[Start of Attachment]
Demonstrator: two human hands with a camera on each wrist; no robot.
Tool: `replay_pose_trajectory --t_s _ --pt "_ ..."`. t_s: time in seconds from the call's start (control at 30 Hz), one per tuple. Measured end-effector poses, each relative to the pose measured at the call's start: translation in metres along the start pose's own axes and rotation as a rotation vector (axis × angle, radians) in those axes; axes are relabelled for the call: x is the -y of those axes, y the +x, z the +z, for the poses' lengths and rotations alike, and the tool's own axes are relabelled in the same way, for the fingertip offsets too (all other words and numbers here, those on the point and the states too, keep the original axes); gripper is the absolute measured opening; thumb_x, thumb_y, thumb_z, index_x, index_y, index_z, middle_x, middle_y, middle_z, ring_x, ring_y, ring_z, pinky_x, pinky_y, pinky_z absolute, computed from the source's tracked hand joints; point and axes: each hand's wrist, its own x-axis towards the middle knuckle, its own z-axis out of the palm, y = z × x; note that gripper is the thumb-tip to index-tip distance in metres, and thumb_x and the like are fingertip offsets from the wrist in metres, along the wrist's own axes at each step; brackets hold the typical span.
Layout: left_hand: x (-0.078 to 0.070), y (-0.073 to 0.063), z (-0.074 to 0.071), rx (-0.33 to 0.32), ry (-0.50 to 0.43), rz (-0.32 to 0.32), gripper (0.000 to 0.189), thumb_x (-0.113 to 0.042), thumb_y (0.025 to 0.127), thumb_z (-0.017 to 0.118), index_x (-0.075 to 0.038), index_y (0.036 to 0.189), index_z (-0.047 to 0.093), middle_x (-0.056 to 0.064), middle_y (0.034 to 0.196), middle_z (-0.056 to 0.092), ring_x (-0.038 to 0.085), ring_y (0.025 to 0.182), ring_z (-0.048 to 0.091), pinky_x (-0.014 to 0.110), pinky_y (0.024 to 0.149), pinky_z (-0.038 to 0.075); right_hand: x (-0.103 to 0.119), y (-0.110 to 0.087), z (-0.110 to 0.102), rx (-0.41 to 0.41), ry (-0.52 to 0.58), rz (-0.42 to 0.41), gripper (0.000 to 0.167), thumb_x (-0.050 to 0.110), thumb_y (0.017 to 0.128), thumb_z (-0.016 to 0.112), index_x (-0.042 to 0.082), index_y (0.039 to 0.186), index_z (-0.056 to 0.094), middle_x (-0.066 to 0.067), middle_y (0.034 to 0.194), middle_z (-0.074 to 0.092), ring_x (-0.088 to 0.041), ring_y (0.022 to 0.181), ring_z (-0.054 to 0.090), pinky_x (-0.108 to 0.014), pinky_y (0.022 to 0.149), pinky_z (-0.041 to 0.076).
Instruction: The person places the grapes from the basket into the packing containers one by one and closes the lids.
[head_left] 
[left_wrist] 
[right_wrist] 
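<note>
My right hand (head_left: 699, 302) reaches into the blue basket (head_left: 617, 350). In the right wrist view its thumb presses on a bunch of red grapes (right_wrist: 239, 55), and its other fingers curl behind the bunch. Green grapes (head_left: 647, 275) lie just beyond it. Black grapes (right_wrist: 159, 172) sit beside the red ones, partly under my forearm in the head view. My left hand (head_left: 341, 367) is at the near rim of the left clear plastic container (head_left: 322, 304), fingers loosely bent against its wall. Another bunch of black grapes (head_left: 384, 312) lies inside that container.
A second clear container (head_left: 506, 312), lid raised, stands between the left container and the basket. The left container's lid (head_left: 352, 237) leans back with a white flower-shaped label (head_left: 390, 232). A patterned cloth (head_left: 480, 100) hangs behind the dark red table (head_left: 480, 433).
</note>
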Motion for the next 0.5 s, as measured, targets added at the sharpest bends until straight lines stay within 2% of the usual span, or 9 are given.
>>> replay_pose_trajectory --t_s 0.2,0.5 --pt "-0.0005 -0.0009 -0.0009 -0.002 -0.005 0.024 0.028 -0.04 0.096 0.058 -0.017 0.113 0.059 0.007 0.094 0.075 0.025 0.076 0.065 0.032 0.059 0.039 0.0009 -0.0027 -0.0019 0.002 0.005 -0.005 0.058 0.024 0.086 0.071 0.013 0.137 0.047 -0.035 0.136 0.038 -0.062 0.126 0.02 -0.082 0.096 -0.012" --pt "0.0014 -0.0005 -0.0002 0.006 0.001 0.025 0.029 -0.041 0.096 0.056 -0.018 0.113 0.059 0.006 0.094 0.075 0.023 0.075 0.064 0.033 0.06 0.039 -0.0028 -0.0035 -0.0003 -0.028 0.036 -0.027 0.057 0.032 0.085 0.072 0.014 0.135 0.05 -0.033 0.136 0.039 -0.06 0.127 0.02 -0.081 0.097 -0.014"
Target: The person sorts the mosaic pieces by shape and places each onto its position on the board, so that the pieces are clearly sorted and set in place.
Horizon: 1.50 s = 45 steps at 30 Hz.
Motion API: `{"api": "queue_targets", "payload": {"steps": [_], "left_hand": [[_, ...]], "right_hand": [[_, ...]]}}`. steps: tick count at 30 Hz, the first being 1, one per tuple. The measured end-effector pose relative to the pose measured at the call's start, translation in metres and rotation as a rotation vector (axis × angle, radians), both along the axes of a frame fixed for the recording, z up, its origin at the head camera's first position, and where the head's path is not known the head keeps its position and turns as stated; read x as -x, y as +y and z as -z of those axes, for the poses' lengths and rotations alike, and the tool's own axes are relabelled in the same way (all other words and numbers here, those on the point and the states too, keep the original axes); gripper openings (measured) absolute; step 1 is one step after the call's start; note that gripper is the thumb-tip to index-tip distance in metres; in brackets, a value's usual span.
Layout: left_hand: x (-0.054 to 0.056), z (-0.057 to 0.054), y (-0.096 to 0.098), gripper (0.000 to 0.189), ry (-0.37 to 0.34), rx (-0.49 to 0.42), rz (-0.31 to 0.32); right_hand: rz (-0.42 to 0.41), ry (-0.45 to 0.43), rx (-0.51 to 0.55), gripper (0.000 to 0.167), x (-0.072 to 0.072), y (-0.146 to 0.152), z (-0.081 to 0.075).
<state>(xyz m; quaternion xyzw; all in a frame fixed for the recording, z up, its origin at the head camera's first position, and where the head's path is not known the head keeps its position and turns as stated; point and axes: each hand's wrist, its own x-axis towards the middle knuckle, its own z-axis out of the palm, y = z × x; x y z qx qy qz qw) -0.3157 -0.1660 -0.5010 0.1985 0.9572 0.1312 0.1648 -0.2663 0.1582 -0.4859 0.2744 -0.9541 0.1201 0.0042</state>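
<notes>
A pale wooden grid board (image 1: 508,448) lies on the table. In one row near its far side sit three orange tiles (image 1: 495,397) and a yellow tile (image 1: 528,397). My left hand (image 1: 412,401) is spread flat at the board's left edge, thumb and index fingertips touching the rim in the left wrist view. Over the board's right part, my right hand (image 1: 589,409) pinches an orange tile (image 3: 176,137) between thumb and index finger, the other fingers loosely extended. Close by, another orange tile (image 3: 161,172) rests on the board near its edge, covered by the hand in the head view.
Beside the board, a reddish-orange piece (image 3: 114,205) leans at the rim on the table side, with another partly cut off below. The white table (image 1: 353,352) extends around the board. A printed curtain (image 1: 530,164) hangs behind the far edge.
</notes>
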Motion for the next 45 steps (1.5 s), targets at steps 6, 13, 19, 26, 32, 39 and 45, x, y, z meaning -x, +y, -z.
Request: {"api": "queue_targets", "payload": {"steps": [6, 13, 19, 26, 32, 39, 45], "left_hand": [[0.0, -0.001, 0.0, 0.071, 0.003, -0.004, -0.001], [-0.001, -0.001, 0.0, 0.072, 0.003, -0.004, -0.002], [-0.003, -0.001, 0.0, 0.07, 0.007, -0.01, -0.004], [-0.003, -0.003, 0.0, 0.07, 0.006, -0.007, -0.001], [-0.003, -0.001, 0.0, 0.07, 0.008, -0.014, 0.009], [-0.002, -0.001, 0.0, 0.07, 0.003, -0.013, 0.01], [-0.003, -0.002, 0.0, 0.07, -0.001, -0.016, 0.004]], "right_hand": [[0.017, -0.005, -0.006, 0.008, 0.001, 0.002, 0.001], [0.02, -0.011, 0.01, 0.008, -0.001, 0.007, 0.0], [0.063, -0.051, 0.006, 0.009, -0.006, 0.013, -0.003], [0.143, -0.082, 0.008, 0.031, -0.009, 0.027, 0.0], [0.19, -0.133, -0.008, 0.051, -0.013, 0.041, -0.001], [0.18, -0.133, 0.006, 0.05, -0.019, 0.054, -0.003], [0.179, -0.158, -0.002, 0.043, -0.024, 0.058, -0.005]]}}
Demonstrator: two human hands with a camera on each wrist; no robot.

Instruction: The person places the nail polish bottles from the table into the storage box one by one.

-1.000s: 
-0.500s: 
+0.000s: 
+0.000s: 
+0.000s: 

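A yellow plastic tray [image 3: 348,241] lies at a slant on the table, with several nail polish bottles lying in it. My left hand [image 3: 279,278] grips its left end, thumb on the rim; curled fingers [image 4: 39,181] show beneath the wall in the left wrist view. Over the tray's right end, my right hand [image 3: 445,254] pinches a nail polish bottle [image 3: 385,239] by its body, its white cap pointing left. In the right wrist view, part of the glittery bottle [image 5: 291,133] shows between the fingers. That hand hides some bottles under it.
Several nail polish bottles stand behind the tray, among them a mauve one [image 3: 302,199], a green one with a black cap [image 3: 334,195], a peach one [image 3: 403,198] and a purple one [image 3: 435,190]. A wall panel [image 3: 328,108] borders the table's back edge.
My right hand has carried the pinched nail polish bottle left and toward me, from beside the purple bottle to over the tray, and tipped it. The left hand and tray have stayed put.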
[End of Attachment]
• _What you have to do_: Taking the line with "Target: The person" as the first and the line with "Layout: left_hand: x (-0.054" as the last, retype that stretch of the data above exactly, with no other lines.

• _Written answer_:
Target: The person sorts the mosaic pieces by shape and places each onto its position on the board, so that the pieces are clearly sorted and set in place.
Horizon: 1.50 s = 45 steps at 30 Hz.
Motion API: `{"api": "queue_targets", "payload": {"steps": [_], "left_hand": [[_, ...]], "right_hand": [[_, ...]]}}`. steps: tick count at 30 Hz, the first being 1, one per tuple. The measured end-effector pose relative to the pose measured at the call's start, translation in metres and rotation as a rotation vector (axis × angle, radians), both along the axes of a frame fixed for the recording, z up, its origin at the head camera's first position, and where the head's path is not known the head keeps its position and turns as stated; read x as -x, y as +y and z as -z of those axes, for the poses' lengths and rotations alike, and the tool's own axes are relabelled in the same way (all other words and numbers here, those on the point and the states too, keep the original axes); gripper openings (measured) absolute; step 1 is one step after the call's start; note that gripper is the thumb-tip to index-tip distance in metres; in brackets, a value's usual span.
Layout: left_hand: x (-0.054 to 0.056), z (-0.057 to 0.054), y (-0.096 to 0.098), gripper (0.000 to 0.189), ry (-0.37 to 0.34), rx (-0.49 to 0.42), rz (-0.31 to 0.32); right_hand: rz (-0.42 to 0.41), ry (-0.45 to 0.43), rx (-0.51 to 0.55), gripper (0.000 to 0.167), x (-0.072 to 0.072), y (-0.146 to 0.152), z (-0.081 to 0.075).

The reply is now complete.